Что поделать, если времена такие, что слабину даже в таких, казалось бы, мелких вопросах давать нельзя. Ведь если я, к примеру, считаю это не таким уж и важным, то окружающие в большинстве своем на это смотрят совершенно иначе. Приходится считаться с мнением эпохи, правда, только в таких вопросах, где это самое мнение не мешает моим личным планам. Что поделаешь, вот такой я эгоист!

Однако, вопреки моим расчетам, купцы с проблемой справились намного быстрее. Минута – и сцепившиеся возы с перерезанными ремнями уже стоят на обочине. Вот такой радикальный метод решения поставленной задачи. Выбирай из двух зол меньшее: с одной стороны – штраф и немилость монаршей особы, а с другой – копеечные ремни и решение проблемы, пускай и с некоторыми осложнениями.

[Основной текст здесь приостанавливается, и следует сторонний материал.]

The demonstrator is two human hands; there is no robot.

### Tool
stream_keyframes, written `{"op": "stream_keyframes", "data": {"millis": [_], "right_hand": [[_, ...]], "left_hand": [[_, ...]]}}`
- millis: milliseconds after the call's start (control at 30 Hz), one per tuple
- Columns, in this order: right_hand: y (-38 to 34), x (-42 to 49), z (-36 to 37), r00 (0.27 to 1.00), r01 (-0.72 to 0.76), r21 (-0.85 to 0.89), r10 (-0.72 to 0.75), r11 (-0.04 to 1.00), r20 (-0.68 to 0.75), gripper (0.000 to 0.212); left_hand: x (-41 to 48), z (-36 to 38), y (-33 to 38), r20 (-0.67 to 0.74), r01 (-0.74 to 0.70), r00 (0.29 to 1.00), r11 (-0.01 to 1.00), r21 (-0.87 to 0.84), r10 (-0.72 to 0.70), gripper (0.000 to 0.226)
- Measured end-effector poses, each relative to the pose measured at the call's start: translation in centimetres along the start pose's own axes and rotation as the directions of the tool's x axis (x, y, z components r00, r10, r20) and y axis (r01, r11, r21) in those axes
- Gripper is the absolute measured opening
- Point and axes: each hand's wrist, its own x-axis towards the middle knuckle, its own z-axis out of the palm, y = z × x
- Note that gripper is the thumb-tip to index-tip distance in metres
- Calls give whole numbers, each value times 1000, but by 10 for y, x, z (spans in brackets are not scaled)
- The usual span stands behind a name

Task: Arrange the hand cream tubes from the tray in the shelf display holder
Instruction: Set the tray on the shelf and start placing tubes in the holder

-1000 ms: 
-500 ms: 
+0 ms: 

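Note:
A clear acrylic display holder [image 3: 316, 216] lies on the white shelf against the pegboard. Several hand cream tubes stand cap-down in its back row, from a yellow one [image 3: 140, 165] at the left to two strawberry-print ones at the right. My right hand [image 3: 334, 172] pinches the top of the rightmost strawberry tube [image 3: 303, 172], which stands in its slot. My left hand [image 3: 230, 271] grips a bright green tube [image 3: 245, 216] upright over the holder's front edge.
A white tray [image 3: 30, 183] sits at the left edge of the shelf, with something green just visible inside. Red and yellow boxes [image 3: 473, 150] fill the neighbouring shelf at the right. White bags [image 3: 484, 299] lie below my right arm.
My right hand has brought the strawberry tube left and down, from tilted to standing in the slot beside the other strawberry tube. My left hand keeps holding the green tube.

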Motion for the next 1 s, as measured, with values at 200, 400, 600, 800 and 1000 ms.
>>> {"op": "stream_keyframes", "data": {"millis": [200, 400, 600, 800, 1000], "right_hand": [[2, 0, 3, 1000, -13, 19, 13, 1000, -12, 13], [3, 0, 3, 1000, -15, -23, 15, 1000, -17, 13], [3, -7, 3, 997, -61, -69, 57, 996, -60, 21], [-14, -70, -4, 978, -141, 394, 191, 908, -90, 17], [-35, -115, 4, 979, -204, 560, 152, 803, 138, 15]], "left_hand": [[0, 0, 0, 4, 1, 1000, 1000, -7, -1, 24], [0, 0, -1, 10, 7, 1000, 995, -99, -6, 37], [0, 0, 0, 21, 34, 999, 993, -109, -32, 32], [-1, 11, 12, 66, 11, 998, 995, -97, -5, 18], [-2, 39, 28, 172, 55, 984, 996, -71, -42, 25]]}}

Правда, я более чем уверен, что мои старания никто должным образом не оценит, а скорее, наоборот, будут хулить и возмущаться – конечно же, после того как останутся наедине с самими собой. Поношение царской особы, пускай и не правящей, всегда каралось сурово.

За размышлениями совершенно потерял счет времени и очнулся только тогда, когда мы остановились в какой-то деревеньке на ночлег.

– Ваше высочество, дом для ночевки приготовлен! – отрапортовал мне Михаил Нарушкин.

– Хорошо, Миша, попроси подать ужин и накормить гвардейцев. Хорошо?

– Есть, ваше высочество, – развернулся на каблуках, оставив две воронки в стылой, промерзшей земле, капитан моих гвардейцев.

Я вышел из кареты, попутно укладывая листы с набросками своих мыслей и идей в папку. Мне навстречу вышел, низко кланяясь, деревенский староста. На вид ему можно было бы дать лет сорок, но, глядя на него, я отчего-то вспомнил о чудо-богатырях Суворова. Не знаю почему, но это сравнение было самым точным. Когда я глядел на старосту, мне стало как-то грустно оттого, что русский человек, годящийся мне в отцы, вынужден кланяться мне в пояс.

А самое страшное, на мой взгляд, конечно, то, что многим дворянам и боярам в голову не приходит даже мысль о том, что их холопы, в принципе, такие же люди, как и они сами, и, будь судьба благосклонна к ним, на месте холопа мог оказаться и сам барин. Вот такая петрушка! С этим порядком вещей надо что-то делать. Но вот что? Нельзя просто подарить свободу, это обесценит ее. Нужно сделать так, чтобы получить ее имел возможность всякий, но лишь ценой неимоверных усилий – великим трудом или кровью.

И еще один закон нужен – закон об эрозии дворянства. О лишении этого звания, а возможно, и переводе в холопское звание недостойных, проводящих жизнь в праздности и пьянстве и не желающих приносить пользу Родине ни на военном, ни на гражданском поприще или же запятнавших себя недостойными деяниями. Дабы в этой реальности в жизни не бывавший трезвым самодовольный ублюдок с родословной не мог развлечения ради насмерть запороть отслужившего двадцать пять лет ветерана Суворовских походов, предварительно обесчестив его дочь, как не раз бывало в реальности той. Ведь, не говоря уже об элементарной справедливости, работающий в обе стороны социальный лифт является единственной гарантией от революций и других социальных потрясений.